Another year of Holocaust abuse
Another year of Holocaust abuse


In an increasingly chaotic world, the abuse of the Holocaust and related issues has continued to increase over the past twelve months. False moral comparisons of events and issues to Auschwitz, Hitler, Nazis or the suffering of the Jews have become so common that unlike a few years ago, writing a fairly accurate overview is no longer possible. 

These comparisons are phenomena of degeneration. Those who make them are trying to draw public attention, to boost egos or personal causes. This can be seen most clearly with the Hitler comparisons. The election of Donald Trump as the American president has led to a series of such insults. “Comparing Trump to Hitler is the worst type of hate speech,” is the title of an article by columnist and author James Marshall Crotty. He writes: “These comparisons to Hitler and the Holocaust are grossly irresponsible.”  

This is in fact an understatement. These comparisons are evil.

The president of Mexico, Enrique Pena Nieto, compared Trump, before he was elected, to Hitler and Mussolini. A few months later Nieto said that he only [sic] drew the comparison as a reminder of the devastation wreaked in the past. Two former presidents of Mexico also compared Trump to Hitler. Felipe Calderon, who was president from 2006 to 2012, said that Trump is “exploiting feelings like Hitler did in his time." His predecessor Vicente Fox told CNN that Trump “reminds me of Hitler.”  

During his election campaign to become the Republican presidential candidate the Governor of Ohio, John Kasich, published an ad that compared Trump’s rhetoric and Nazism. If his claim that Trump demonizes Muslims and Mexicans like Hitler demonized the Jews were true, these two groups of the U.S. population would by now have lost a significant part of their civil rights.

A member of the Trump administration raised an outcry with yet another Hitler comparison. The White House Press Secretary Sean Spicer suggested that Syrian President Bashar Al-Assad acted worse than Hitler when he used chemical weapons. Spicer claimed Hitler did no such thing. He thus ignored the massive use of chemicals in murdering mainly Jews in the German concentration camps. Spicer later apologized.

On Twitter, Trump has compared American intelligence to Nazis: “Intelligence agencies should never have allowed this fake news to ‘leak’ into the public. One last shot at me. Are we living in Nazi Germany?” 

Turkish President Tayyip Recep Erdogan is a sizable producer of Holocaust and Nazi distortions. In November 2016, Erdogan told Israeli television that he could not decide whether the Holocaust or the Israeli military offensives in Gaza were “more barbarous.” He has since expanded his insulting statements to other countries calling Turkey’s NATO ally, the Netherlands, “remnants of Nazis.”  
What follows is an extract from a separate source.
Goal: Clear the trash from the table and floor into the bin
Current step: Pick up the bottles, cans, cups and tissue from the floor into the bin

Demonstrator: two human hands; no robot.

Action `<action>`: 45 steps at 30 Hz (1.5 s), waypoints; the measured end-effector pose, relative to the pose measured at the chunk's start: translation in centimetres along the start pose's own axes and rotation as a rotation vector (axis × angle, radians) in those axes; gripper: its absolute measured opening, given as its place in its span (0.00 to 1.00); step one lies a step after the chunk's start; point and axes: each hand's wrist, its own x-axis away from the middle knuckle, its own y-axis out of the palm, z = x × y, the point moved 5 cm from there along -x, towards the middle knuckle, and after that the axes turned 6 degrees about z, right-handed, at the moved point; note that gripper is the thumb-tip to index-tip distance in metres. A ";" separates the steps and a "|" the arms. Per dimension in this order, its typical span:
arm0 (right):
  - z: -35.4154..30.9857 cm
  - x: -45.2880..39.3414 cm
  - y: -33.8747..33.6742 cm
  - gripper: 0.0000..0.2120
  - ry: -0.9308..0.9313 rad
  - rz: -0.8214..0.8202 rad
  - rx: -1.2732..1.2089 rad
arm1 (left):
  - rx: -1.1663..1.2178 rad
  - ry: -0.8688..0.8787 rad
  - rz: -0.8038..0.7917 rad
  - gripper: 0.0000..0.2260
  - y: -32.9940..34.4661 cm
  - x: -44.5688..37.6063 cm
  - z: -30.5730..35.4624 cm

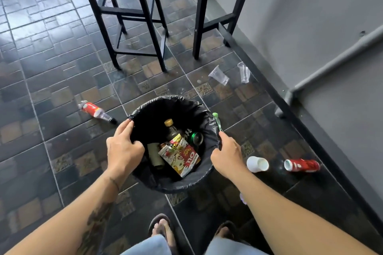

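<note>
We see the bin (145, 114), lined with a black bag, standing on the tiled floor (51, 68) just ahead of our feet. Our left hand (122, 147) grips the bin's left rim, its fingers (132, 143) curled over the bag's edge. Our right hand (226, 153) pinches the right rim, and a green toothbrush (217, 121) sticks up from that grip, though we cannot tell exactly how it is held.

Inside the bin lie a snack wrapper (182, 157), a green can (195, 137), a dark bottle (171, 130) and a cardboard tube (154, 156).

Left of the bin lies a red-labelled bottle (96, 111). Right of it lie a white cup (257, 164) and a red can (301, 165). Beyond it lie two clear cups (219, 75), near black stool legs (141, 27).

Both forearms reach forward and down toward the bin.
</note>
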 end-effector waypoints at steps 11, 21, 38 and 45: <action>-3.2 -15.9 2.6 0.33 -0.290 0.207 0.032 | 0.062 0.244 0.195 0.26 8.2 -11.9 -1.6; -3.5 -21.0 4.4 0.26 -0.447 0.364 -0.131 | 0.219 0.303 0.322 0.24 9.9 -15.6 -3.1; 10.7 -21.4 15.7 0.33 -0.260 0.211 0.446 | -0.652 0.171 0.024 0.35 12.2 -22.2 -20.9; 12.5 -21.4 17.0 0.32 -0.207 0.106 0.485 | -0.730 0.106 -0.106 0.36 12.9 -25.1 -23.6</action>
Germany, another Turkish NATO ally, did not escape Erdogan’s comparisons with Nazis. In March the German government blocked Turkish political rallies ahead of the referendum on the extension of the powers of the Turkish president. Erdogan said “Your practices are not different from the Nazi practices of the past.” 

The Holocaust was a complex and sophisticated industrialized extermination program that primarily targeted Jews.
About the European Union, Erdogan said “Without any shame, ignoring their own blood-stained hands and without considering their own callous hearts, they draw comparisons between us and the Nazis. If there are any Nazis, it is you who are the Nazis.” This was a reaction to a statement by Luxembourg’s Minister of Foreign Affairs, Jean Asselborn, who compared Erdogan’s actions against the Turkish media and the opposition to events in Nazi Germany. Erdogan’s abuse of the Holocaust and distorted comparisons with Nazism did not go unchallenged Artists projected him as Hitler on to the walls of the Turkish embassy in Berlin. 

There are also false comparisons to Nazi victims. Brazilian President Dilma Rousseff compared attempts to impeach her over corruption scandals to the Nazi persecution of Jews.

The Holocaust was a complex and sophisticated industrialized extermination program that primarily targeted Jews.

One strain of frequent abuse of the Holocaust is criticizing a specific issue and then comparing it to Nazi methods. The comparison itself may already be wrong, but beyond that, involving the Nazis in the issue creates a further distortion.

One example of this was when Christina McKelvie, the Scottish National Party spokesman for Human Rights, said that a proposal of the British government to have UK companies list foreign workers were reminiscent of the Nazi policies of the 1930s. Another SNP, MP Mhairi Black, wrote a newspaper column in which she also claimed that the Conservative Party’s immigration policies were “reminiscent of early 1930s Nazi Germany.”

After a visit to Auschwitz, Pope Francis headed down a slippery slope when he equated general cruelty and violence in the world with that of the Holocaust. He said: “Looking at the cruelty of the concentration camp, I thought about today’s cruelty, which is similar; not as concentrated in that place, but around the world.” This was a major example of using the Holocaust as a tool for a message while ignoring the fact that it was a systematic extermination program. Most contemporary cruelty is not comparable.

Trivialization of the Holocaust is a recurring issue and not only restricted to false moral equivalence by leaders and politicians. In March 2017, eleven people undressed at Auschwitz and slaughtered a sheep. A spokesman for the Auschwitz memorial said their motives were not clear as they briefly stood and then sat down by the notorious Arbeit Macht Frei (“Work sets you free”) gate in the southern Polish city of Oswiecim. 

The above is only a small selection of a subject that could be expanded easily into an essay. What is most worrying is the rapid multiplication of false moral equivalence using the Holocaust and related issues as tools.